***** SOURCE MATERIAL

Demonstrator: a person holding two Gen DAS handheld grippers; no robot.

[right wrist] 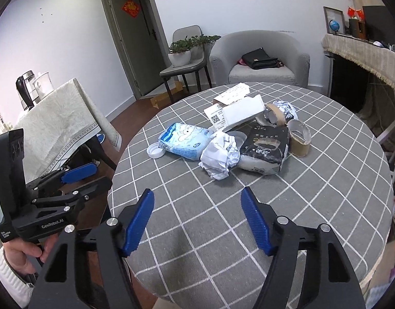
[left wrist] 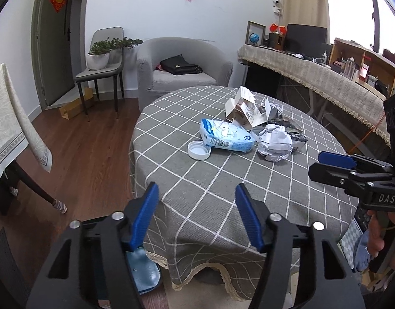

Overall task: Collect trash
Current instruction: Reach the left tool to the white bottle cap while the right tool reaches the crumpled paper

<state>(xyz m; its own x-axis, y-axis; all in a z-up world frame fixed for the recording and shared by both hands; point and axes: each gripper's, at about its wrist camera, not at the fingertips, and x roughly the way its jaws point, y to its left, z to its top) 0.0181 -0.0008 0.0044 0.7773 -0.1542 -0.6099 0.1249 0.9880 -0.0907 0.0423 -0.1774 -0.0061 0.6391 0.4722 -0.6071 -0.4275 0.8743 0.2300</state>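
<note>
Grey checked cloth covers the round table (left wrist: 197,180) under my left gripper (left wrist: 197,213), seen from its own camera. Its blue pads stand apart with only cloth showing between them; it holds nothing. Well ahead, toward the far side of the table, the trash sits in a loose cluster: a white bottle cap (left wrist: 199,149), touching it a blue-and-white plastic packet (left wrist: 227,135), a crumpled paper ball (left wrist: 274,141) to the right, and a torn cardboard box (left wrist: 245,108) behind. My right gripper (left wrist: 334,163) comes in from the right edge, near the pile but apart from it.

From the right wrist camera, my right gripper (right wrist: 197,219) also stands parted and empty over bare cloth. The same heap lies ahead: the cap (right wrist: 154,151), the packet (right wrist: 184,139), the paper ball (right wrist: 219,154), a dark crushed bag (right wrist: 265,149) and two tape rolls (right wrist: 299,137) just beside it, with the box (right wrist: 236,112) behind. My left gripper (right wrist: 78,177) hangs off the table's left edge, in a hand (right wrist: 23,253).

I see no bin or bag to receive anything. As I judge it, collecting has not begun: every piece lies on the table, and all picking remains.
</note>
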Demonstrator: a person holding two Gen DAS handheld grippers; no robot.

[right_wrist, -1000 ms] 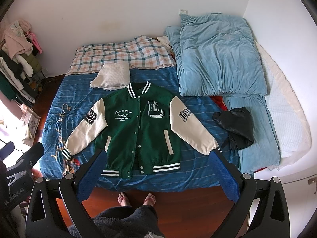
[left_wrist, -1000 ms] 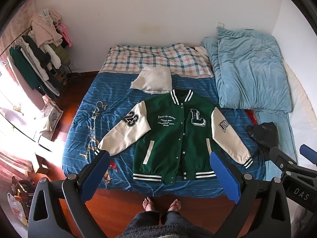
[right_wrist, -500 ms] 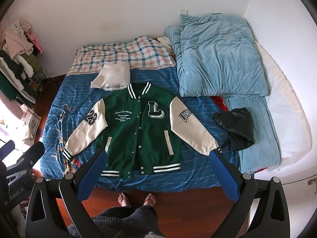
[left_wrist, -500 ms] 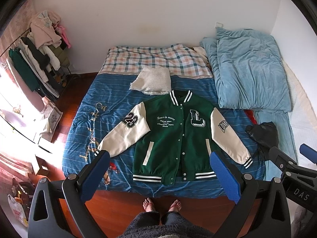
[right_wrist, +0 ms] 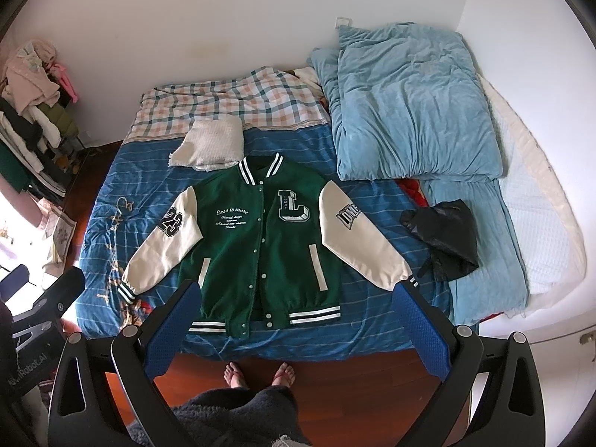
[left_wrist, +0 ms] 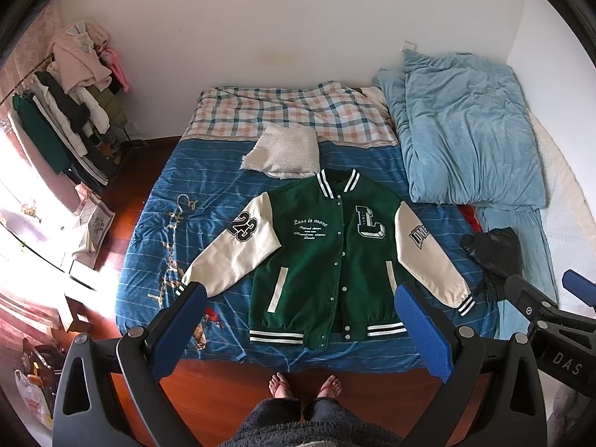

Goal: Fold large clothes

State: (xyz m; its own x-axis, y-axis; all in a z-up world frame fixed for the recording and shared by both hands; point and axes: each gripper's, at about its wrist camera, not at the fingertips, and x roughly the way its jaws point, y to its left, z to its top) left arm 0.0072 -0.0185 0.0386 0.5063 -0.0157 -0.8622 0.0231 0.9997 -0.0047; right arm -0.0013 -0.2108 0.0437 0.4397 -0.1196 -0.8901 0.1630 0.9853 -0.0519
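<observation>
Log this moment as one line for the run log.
stage: pre-grasp | jacket: flat on bed, snapped, sleeves spread | left gripper: open, above, empty | right gripper: open, above, empty

White walls (left_wrist: 298, 29) are closing the room in behind and to the right, meeting in a corner past the bed (left_wrist: 178, 223), which is standing on a reddish-brown wooden floor (left_wrist: 231, 380) and wearing a blue striped cover. A checked blanket (left_wrist: 294, 111) is lying across its far end, with a small cream pillow (left_wrist: 283, 152) resting just in front. A light blue duvet (right_wrist: 409, 104) is sitting bunched along the right side, a black bag (right_wrist: 447, 234) lying just beside it. At the left wall a clothes rack (left_wrist: 67, 111) is sagging under hung and piled garments. Strong daylight is pouring in from the left, washing out the floor there.
</observation>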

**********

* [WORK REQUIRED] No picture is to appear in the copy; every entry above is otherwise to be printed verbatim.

* [OUTPUT OF THE TASK]
Demonstrator: a person holding two Gen DAS handheld grippers; no robot.

[right wrist] 
[left wrist] 

Overall task: Collect trash
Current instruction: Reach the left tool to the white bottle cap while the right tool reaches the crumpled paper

<state>(xyz m; its own x-axis, y-axis; all in a z-up world frame fixed for the recording and shared by both hands; point and axes: each gripper's, at about its wrist camera, not at the fingertips, and x roughly the way its jaws point, y to its left, z to its top) 0.0181 -0.0008 0.0044 0.7773 -0.1542 -0.6099 0.1249 0.9880 -0.0907 0.0423 -0.1774 -0.0061 0.6391 0.4722 -0.6071 -0.4275 0.8743 0.2300</state>
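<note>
Grey checked cloth covers the round table (left wrist: 197,180) under my left gripper (left wrist: 197,213), seen from its own camera. Its blue pads stand apart with only cloth showing between them; it holds nothing. Well ahead, toward the far side of the table, the trash sits in a loose cluster: a white bottle cap (left wrist: 199,149), touching it a blue-and-white plastic packet (left wrist: 227,135), a crumpled paper ball (left wrist: 274,141) to the right, and a torn cardboard box (left wrist: 245,108) behind. My right gripper (left wrist: 334,163) comes in from the right edge, near the pile but apart from it.

From the right wrist camera, my right gripper (right wrist: 197,219) also stands parted and empty over bare cloth. The same heap lies ahead: the cap (right wrist: 154,151), the packet (right wrist: 184,139), the paper ball (right wrist: 219,154), a dark crushed bag (right wrist: 265,149) and two tape rolls (right wrist: 299,137) just beside it, with the box (right wrist: 236,112) behind. My left gripper (right wrist: 78,177) hangs off the table's left edge, in a hand (right wrist: 23,253).

I see no bin or bag to receive anything. As I judge it, collecting has not begun: every piece lies on the table, and all picking remains.
</note>
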Demonstrator: a person holding two Gen DAS handheld grippers; no robot.

[right_wrist, -1000 ms] 
[left_wrist, -1000 ms] 
[right_wrist, -500 ms] 
[left_wrist, -500 ms] 
[right_wrist, +0 ms] 
[left_wrist, +0 ms] 

Goal: Fold large clothes

State: (xyz m; its own x-axis, y-axis; all in a z-up world frame fixed for the recording and shared by both hands; point and axes: each gripper's, at about its wrist camera, not at the fingertips, and x roughly the way its jaws point, y to its left, z to its top) left arm 0.0072 -0.0185 0.0386 0.5063 -0.0157 -0.8622 0.0231 0.9997 -0.0047; right arm -0.0013 -0.2108 0.0437 0.4397 -0.1196 -0.8901 0.1630 0.9853 -0.0519
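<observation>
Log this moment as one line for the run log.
stage: pre-grasp | jacket: flat on bed, snapped, sleeves spread | left gripper: open, above, empty | right gripper: open, above, empty

White walls (left_wrist: 298, 29) are closing the room in behind and to the right, meeting in a corner past the bed (left_wrist: 178, 223), which is standing on a reddish-brown wooden floor (left_wrist: 231, 380) and wearing a blue striped cover. A checked blanket (left_wrist: 294, 111) is lying across its far end, with a small cream pillow (left_wrist: 283, 152) resting just in front. A light blue duvet (right_wrist: 409, 104) is sitting bunched along the right side, a black bag (right_wrist: 447, 234) lying just beside it. At the left wall a clothes rack (left_wrist: 67, 111) is sagging under hung and piled garments. Strong daylight is pouring in from the left, washing out the floor there.
</observation>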

Nothing further remains to be added to the answer.